Martha was certain it was VO1. She was sure that the zombies would return. She was sure she would die in the hospital. And Mona began to believe it too. Martha died anyway. In their house locked in her room. Unable to bring herself to shoot her own mother Mona hid in the closet for two days while Martha rotted in the room beside her. She held the gun close to her chest and prayed. Paramedics eventually broke their door down and found her and her mother. They took them both to the hospital. They gave her mother a time of death and hooked Mona up to an assortment of IVs that pumped fluids and medicine into her veins. 

It wasn't VO1, just pneumonia like everyone said. 

Mona thought on that long and hard as she spent her days staring down the ceiling in her ward. Just pneumonia. Her mother could still be here. She would never have gone through this entire ordeal if Martha had just gone to the hospital. All she had to do was listen to the medical professionals. Take a drip, get some drugs, and be on her way.
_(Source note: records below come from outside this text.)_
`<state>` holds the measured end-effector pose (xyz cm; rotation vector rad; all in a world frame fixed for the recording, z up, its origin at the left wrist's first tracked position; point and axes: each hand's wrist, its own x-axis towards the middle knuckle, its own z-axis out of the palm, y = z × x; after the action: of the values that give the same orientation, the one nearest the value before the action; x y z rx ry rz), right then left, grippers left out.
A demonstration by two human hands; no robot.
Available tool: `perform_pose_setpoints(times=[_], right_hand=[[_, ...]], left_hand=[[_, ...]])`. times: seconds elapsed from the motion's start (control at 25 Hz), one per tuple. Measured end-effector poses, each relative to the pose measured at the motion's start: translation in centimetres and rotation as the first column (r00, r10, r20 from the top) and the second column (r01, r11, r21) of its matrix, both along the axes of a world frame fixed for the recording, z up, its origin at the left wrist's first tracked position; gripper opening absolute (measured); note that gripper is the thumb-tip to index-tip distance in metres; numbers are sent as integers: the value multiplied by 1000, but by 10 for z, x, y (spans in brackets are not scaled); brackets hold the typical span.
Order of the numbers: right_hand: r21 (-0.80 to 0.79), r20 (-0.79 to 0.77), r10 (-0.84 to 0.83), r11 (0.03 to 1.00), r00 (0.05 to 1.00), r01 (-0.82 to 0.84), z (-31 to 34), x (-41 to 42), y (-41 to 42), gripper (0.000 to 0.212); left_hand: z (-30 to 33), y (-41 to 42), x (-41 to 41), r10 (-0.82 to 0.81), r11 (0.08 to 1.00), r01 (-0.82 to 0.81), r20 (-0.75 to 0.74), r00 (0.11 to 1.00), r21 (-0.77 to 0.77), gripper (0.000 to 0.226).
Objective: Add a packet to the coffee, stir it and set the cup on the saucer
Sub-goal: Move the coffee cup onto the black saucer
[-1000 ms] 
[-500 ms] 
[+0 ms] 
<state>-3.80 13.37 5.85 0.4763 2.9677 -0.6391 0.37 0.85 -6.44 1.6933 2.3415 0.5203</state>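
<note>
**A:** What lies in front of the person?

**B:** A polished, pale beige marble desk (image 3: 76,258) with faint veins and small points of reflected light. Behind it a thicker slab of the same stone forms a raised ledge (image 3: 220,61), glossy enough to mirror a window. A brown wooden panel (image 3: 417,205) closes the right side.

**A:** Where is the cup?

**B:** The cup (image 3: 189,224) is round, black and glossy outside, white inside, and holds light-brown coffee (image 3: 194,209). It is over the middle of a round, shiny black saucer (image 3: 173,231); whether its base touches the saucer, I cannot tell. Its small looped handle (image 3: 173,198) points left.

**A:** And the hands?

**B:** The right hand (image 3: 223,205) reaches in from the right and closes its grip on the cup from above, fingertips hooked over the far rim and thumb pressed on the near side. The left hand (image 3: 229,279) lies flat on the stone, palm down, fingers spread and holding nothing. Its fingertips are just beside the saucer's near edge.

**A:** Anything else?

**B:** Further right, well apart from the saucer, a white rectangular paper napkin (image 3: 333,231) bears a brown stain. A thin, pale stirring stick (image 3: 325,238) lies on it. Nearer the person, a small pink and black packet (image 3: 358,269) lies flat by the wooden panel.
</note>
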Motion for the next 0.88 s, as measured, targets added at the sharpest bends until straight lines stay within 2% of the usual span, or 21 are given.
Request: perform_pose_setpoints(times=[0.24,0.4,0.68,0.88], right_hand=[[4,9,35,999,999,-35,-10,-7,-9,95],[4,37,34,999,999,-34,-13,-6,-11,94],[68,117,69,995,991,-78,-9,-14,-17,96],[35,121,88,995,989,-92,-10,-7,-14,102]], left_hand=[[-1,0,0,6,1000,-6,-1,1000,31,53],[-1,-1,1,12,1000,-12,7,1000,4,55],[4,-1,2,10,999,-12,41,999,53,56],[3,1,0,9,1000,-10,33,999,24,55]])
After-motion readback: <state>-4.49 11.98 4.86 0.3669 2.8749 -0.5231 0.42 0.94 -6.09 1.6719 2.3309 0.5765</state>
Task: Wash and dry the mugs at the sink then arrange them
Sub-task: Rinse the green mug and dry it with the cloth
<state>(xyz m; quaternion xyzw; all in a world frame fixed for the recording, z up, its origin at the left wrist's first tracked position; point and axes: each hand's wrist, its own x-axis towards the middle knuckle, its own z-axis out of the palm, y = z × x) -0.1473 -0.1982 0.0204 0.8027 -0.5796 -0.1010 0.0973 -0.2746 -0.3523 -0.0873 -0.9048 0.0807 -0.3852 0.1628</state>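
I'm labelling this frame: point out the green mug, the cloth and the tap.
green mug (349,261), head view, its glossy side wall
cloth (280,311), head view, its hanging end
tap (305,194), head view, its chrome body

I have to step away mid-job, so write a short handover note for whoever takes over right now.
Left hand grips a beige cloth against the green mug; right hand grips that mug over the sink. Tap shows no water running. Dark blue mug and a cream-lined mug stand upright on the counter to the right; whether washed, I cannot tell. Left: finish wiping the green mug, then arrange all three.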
Mona hated her for it. For dying. For her childhood. For imparting one last piece of trauma before she clocked out, asking her child to shoot her in her head after she died. Mona could see her, flushed and sweating, passing her kid a murder weapon. Smiling because she believed it would save Mona's life but also because she wouldn't be subject to roaming the world rotting from the inside out. And it was just pneumonia. 

The woman may have been traumatized from the life she had to live but that didn't give her the right to traumatize Mona too. 

"It's crazy grams."

Mona didn't know when Matthew had appeared at her side. He was clutching her arms. Mona couldn't see him but she knew his voice well.

"I was supposed to go straight home but I don't think Mom will let me go anywhere once I get back so I came to tell you. There's this huge flu. People think it's VO1 again. Remember when your mom thought the same thing?"

She just was. She wanted to tell him. Why had she been thinking about it in the first place?

"They've had it up on the news everywhere. The nurses here are freaking out."

Matthew was a good boy. Coming here first. They had a comradery she could never build with Trisha. She was always such a daddy's girl. All Mona had wanted for her was love and safety. For her never to worry. Anytime Trisha sniffled she was at the doctors.

"Anyway, grams I got to go. Mom's gonna go nuts. I love you."

She loved him too. Closed her eyes to focus her attention on the place on her forehead where he always kissed her. Trisha stopped coming such a long time ago. Couldn't bare to see her like this apparently. What a hypocrite. Only Matthew came now to talk to her and hold her hand. Mona supposed all of her other friends where either dead or on sustained life like her.

For a bit, after Matthew's hand left hers, Mona wished that VO1 was back. It would mean her mother's paranoia was justified. It would mean she would finally get to die. It would mean Trisha would feel some of the hell Mona went through dying a little every day. But her mother was crazy, Trisha would never let her die, and Matthew was too young to go through anything like that.